The Hunter was rapturously received by critics, and broke the top ten in the U.S.; it’s certainly the nearest thing the band have had to a breakthrough, and so they should be looking to build on that success with Once More ‘Round the Sun. Opener “Tread Lightly” (a Breaking Bad reference? Surely) adheres to the same bent that the last album followed, with their old taste for prog largely eschewed; after a brief acoustic intro, it maintains the same blistering pace throughout, overlapping guitar lines battling for prominence with a vicious vocal from Troy Sanders.

In fact, there’s only really hints of the band’s progressive side early on. “The Motherload” features some eccentric drumming, but the solos are short and sharp, and there’s certainly nothing new about the vocal back-and-forth between Sanders and Brann Dailor. Similarly, the two-tiered soloing towards the end of “High Road” is a nudge back towards The Hunter - although for the most part, the guitar playing’s monotonously guttural. The title track, which relies on Hinds’ less aggressive delivery, is really only superficially a metal song at all; sure, the guitars sound heavy enough and it’s plenty pacy, but the arrangements really hint at something softer.

And there, really, lies the truth about Once More ‘Round the Sun; it’s not just that Mastodon are leaving their progressive side behind, but - to a degree - their very identity as a metal outfit. Sitting behind the production desk on this album was Nick Raskulinecz, who’s probably best known for his work with Foo Fighters - in particular, In Your Honor, which was the moment that they stepped irretrievably into dad-rock territory. As much as I don’t think I’ll be buying my own dad Mastodon tickets any time soon (to be fair, he hates the Foos - still more of a Stones man) you can see what I mean on Once More ‘Round the Sun; it’s still a metal record on the surface, but scratch just a little beneath it and you can pretty quickly spot all the hallmarks of arena rock.

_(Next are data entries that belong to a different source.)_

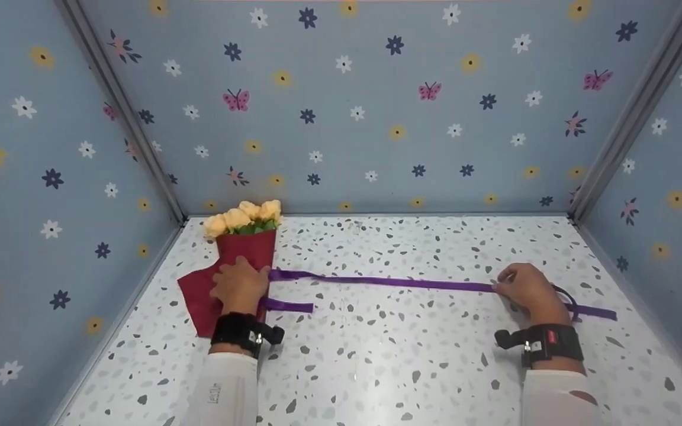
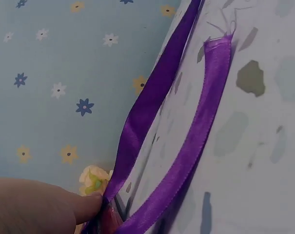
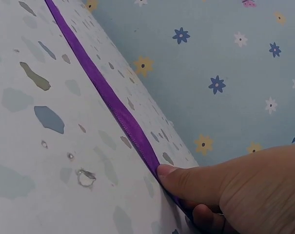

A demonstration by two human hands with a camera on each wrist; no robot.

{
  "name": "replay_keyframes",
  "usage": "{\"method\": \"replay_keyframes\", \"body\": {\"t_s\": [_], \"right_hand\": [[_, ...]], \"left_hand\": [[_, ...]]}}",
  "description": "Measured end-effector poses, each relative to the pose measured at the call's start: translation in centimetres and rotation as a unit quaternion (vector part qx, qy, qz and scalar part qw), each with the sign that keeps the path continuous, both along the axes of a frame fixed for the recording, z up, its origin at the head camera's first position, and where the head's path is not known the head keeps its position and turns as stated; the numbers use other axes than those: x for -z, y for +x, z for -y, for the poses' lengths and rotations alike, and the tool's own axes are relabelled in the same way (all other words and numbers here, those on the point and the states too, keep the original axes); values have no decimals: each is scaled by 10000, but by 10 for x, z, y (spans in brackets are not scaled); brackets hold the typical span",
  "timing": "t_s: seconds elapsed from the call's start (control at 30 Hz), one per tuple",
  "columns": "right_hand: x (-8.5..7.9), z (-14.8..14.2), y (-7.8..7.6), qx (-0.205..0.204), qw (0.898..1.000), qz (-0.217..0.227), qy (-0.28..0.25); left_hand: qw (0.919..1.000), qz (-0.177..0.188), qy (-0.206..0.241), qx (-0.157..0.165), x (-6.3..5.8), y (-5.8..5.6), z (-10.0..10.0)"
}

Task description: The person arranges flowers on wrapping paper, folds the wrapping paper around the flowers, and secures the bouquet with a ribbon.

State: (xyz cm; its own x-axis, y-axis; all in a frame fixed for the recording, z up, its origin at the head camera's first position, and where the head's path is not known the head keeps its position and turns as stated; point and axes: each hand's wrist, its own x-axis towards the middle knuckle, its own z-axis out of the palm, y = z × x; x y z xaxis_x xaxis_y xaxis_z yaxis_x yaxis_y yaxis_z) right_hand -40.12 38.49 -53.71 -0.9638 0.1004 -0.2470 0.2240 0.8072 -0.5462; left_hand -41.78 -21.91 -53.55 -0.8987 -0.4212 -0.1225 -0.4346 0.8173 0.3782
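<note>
A bouquet of peach-coloured roses (image 1: 237, 219) in dark red wrapping (image 1: 246, 245) lies on the left of the table. My left hand (image 1: 239, 287) grips the wrapped bouquet around its middle, the thumb pressing at its right edge where a purple ribbon (image 1: 400, 282) comes out. The ribbon's short tail (image 2: 186, 146) lies to the right of that hand, its end frayed. Toward the right, the long part runs nearly straight to my right hand (image 1: 527, 290), which pinches it between thumb and fingers. Beyond that hand the ribbon's other end (image 1: 595, 312) loops and lies on the table. Where the ribbon passes under the left hand is hidden.
The white speckled table (image 1: 388, 355) is bounded by blue flower-patterned panels (image 1: 364, 136) at the back and both sides. Grey posts (image 1: 122, 100) stand at the back corners. Each wrist wears a black strap (image 1: 560, 343) with a camera mount.
</note>
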Motion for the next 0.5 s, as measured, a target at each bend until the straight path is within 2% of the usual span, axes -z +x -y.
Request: {"method": "replay_keyframes", "body": {"t_s": [0.1, 0.2, 0.33, 0.5], "right_hand": [[0, 0, -1, -40, 10000, -22, 15], [-1, 0, 0, -82, 9999, -87, 27], [-1, 0, 0, -143, 9997, -187, 42], [-1, 0, 1, -162, 9997, -167, 89]], "left_hand": [[9999, -82, 11, -62, 1, 3, 5], [9999, -154, -13, 23, 0, 4, 6], [9991, -276, -27, 307, -2, 4, 1], [9961, -318, -292, 769, 1, 1, -18]]}}
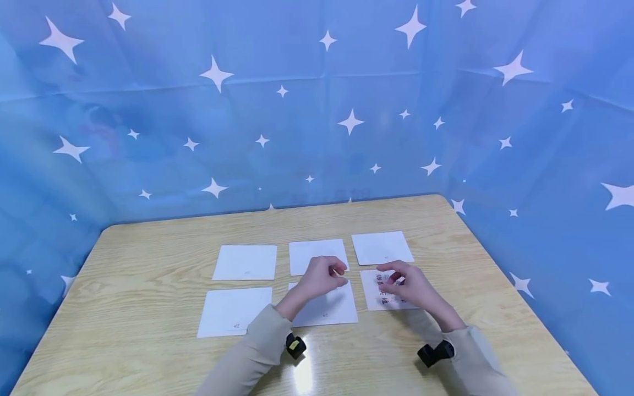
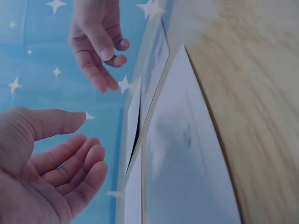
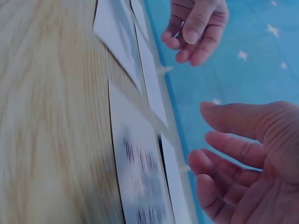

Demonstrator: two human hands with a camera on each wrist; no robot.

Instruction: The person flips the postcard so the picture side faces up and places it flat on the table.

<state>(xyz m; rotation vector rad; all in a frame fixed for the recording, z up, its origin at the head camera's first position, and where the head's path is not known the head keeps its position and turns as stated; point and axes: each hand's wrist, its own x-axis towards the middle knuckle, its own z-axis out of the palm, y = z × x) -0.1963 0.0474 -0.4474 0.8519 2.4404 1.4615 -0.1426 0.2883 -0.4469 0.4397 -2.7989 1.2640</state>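
Note:
My left hand (image 1: 322,278) hovers above the front middle white card (image 1: 329,311), fingers loosely bent and apart from the thumb. Nothing lies between them in the left wrist view, where the same hand (image 2: 56,172) shows its palm. Over the front right card (image 1: 372,301), which bears rows of dark printed characters, is my right hand (image 1: 408,283). Its thumb and fingers are also loosely curved and hold nothing, as the right wrist view of this hand (image 3: 247,163) shows. Part of the printed card is hidden under that hand.
The wooden table (image 1: 148,286) carries the cards in two rows. Blank-faced cards lie at back left (image 1: 245,263), back middle (image 1: 307,254), back right (image 1: 381,247) and front left (image 1: 230,313). A blue star-patterned curtain (image 1: 297,121) hangs behind and beside the table.

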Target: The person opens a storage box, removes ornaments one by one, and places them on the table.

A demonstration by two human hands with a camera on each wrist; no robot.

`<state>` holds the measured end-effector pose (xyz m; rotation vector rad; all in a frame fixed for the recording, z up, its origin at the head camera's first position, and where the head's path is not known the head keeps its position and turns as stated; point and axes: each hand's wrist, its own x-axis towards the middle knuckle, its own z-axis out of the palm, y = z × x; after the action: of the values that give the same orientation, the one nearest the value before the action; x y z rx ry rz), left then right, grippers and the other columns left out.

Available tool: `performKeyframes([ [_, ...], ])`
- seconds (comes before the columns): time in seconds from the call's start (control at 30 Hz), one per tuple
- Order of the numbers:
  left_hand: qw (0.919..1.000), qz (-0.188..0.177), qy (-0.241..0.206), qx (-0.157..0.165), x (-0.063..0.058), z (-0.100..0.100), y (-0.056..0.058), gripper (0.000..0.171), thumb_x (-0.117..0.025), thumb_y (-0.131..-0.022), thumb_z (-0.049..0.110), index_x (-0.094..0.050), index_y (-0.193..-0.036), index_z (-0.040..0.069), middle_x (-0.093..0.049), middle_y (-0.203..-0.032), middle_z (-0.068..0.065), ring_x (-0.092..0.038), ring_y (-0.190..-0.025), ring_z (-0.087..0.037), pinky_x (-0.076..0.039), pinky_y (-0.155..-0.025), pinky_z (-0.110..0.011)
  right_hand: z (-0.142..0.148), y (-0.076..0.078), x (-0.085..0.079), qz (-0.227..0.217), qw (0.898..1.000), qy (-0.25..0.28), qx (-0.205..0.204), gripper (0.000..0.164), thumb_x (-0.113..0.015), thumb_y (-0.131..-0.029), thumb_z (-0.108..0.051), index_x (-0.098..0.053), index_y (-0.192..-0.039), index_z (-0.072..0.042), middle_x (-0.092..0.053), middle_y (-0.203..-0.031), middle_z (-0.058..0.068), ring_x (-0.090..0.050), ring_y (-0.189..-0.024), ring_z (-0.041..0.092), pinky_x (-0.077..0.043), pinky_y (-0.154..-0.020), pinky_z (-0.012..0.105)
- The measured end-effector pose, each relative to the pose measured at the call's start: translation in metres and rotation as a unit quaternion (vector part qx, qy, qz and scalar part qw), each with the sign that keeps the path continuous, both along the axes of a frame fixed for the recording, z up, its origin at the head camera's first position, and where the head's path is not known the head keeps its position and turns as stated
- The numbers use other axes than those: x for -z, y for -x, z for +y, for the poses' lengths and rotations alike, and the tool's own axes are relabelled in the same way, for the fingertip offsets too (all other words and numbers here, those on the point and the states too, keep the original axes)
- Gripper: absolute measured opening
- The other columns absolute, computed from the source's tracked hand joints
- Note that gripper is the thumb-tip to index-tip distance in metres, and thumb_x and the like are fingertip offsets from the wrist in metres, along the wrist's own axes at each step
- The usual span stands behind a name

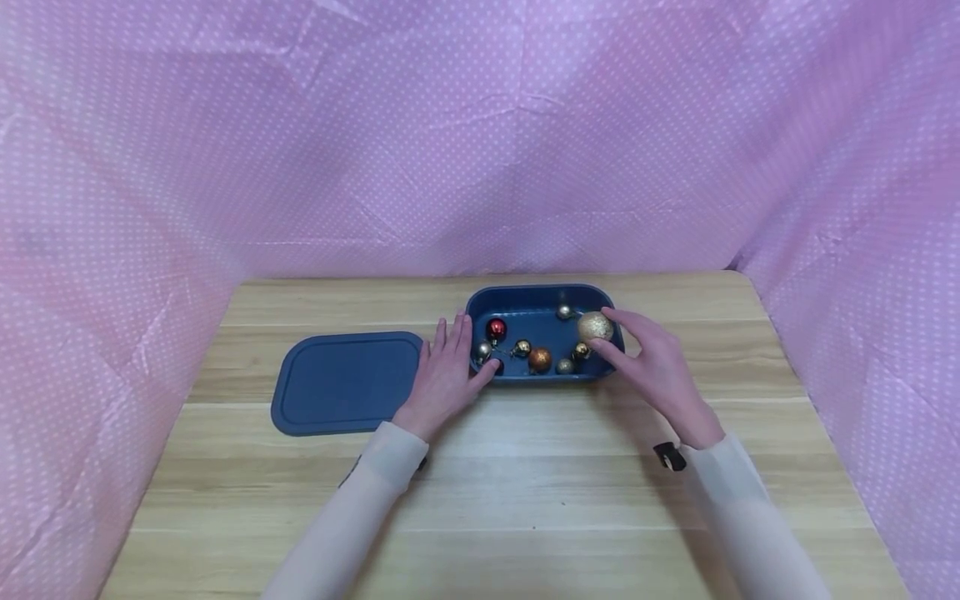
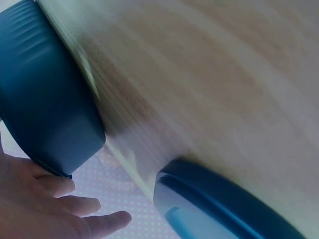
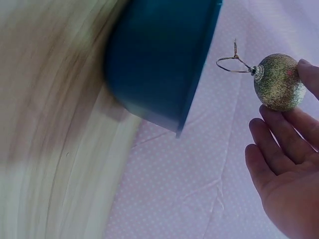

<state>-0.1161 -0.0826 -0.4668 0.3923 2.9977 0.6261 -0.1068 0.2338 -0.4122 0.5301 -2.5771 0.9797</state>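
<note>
Between thumb and fingers my right hand [image 1: 660,367] pinches a large gold glitter bauble [image 1: 596,326] over the right end of a dark blue box [image 1: 540,380]. In the right wrist view the bauble [image 3: 280,82] has a thin gold hanging loop and is clear of the box wall [image 3: 154,59]. My left hand [image 1: 446,375] rests at the box's left rim, its fingers nearly straight. Inside the box lie a red bauble [image 1: 497,329], an orange one [image 1: 540,359] and several small gold ones, such as this shiny gold bauble [image 1: 522,348].
A flat blue lid [image 1: 345,383] lies on the wooden table [image 1: 525,492] left of the box, partly behind my left hand. Pink dotted cloth [image 1: 480,167] hangs behind the table and along both sides.
</note>
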Motion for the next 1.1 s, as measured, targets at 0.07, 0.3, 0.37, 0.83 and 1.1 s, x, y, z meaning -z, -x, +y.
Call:
performKeyframes([
  [0.07, 1.0, 0.0, -0.002, 0.0, 0.0, 0.0, 0.0, 0.093, -0.049, -0.103, 0.063, -0.012, -0.166, 0.005, -0.013, -0.173, -0.014, -0.009, -0.158, -0.041, -0.017, -0.121, -0.065, 0.002, -0.004, 0.0, 0.007, 1.0, 0.013, 0.007, 0.049, -0.084, -0.087, -0.011, -0.068, -0.132, 0.001, -0.069, -0.131, 0.019, -0.063, -0.123, 0.039, -0.048, -0.103, 0.054],
  [0.3, 1.0, 0.004, -0.001, 0.001, 0.0, -0.001, -0.001, 0.093, -0.049, -0.103, 0.063, -0.014, -0.166, 0.004, -0.014, -0.173, -0.014, -0.01, -0.157, -0.042, -0.018, -0.121, -0.066, 0.01, -0.02, -0.001, 0.02, 0.998, 0.045, 0.032, 0.049, -0.085, -0.085, -0.005, -0.07, -0.131, -0.003, -0.071, -0.127, 0.016, -0.065, -0.119, 0.036, -0.04, -0.106, 0.018],
  [0.37, 1.0, 0.005, -0.001, 0.0, -0.001, -0.001, -0.001, 0.093, -0.049, -0.103, 0.063, -0.014, -0.166, 0.004, -0.015, -0.172, -0.015, -0.011, -0.157, -0.042, -0.019, -0.121, -0.067, 0.013, -0.024, -0.001, 0.022, 0.998, 0.051, 0.036, 0.05, -0.085, -0.084, -0.004, -0.07, -0.132, -0.003, -0.071, -0.128, 0.015, -0.065, -0.119, 0.037, -0.037, -0.106, 0.013],
  [0.83, 0.9998, 0.018, -0.001, 0.002, 0.002, 0.001, 0.001, 0.092, -0.05, -0.103, 0.062, -0.017, -0.165, 0.003, -0.018, -0.172, -0.016, -0.014, -0.156, -0.044, -0.021, -0.12, -0.067, 0.041, -0.043, 0.01, 0.052, 0.995, 0.033, 0.073, 0.051, -0.086, -0.081, -0.003, -0.071, -0.13, -0.004, -0.071, -0.128, 0.017, -0.063, -0.122, 0.012, -0.036, -0.106, 0.01],
  [1.1, 0.9998, 0.021, -0.003, 0.002, 0.002, 0.0, 0.0, 0.092, -0.051, -0.103, 0.061, -0.018, -0.165, 0.001, -0.018, -0.171, -0.017, -0.014, -0.156, -0.045, -0.022, -0.119, -0.068, 0.05, -0.052, 0.018, 0.067, 0.995, 0.017, 0.077, 0.052, -0.087, -0.076, 0.001, -0.072, -0.126, 0.0, -0.072, -0.122, 0.021, -0.067, -0.109, 0.043, -0.034, -0.105, 0.007],
])
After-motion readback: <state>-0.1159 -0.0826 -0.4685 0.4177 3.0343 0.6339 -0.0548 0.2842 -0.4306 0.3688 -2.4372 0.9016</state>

It’s just little touches - the instrumental breakdowns on “Chimes at Midnight”, “Asleep in the Deep”’s alternately soothing and soaring vocals, the hard-rock-by-numbers guitars that run through “Halloween” - but they certainly all add up to form a bigger picture. The other real giveaway are the lyrics; previously, Mastodon would really run the gamut in this respect, from relatively straightforward metal tropes (“Crack the Skye”’s talk of “blessed visionaries” and rivers of blood) to references to Rakshasa demons on their third LP, Blood Mountain; their second, meanwhile, was loosely based on Moby-Dick. This time around, though, they seem to have gotten a whole lot more generic; “Chimes at Midnight”, for instance (“will I ever see your face again/or will black be all I know?”)

As heavy, hard rock records go, Once More ‘Round the Sun isn’t necessarily a bad one; it’s just that it seems, like The Hunter before it, to be nudging Mastodon further and further away from what made them stand out in the first place. Perhaps, in that, I have an answer as to what they were doing on a show as flatly anti-metal as Jools Holland; they’re certainly sounding much more commercially viable these days.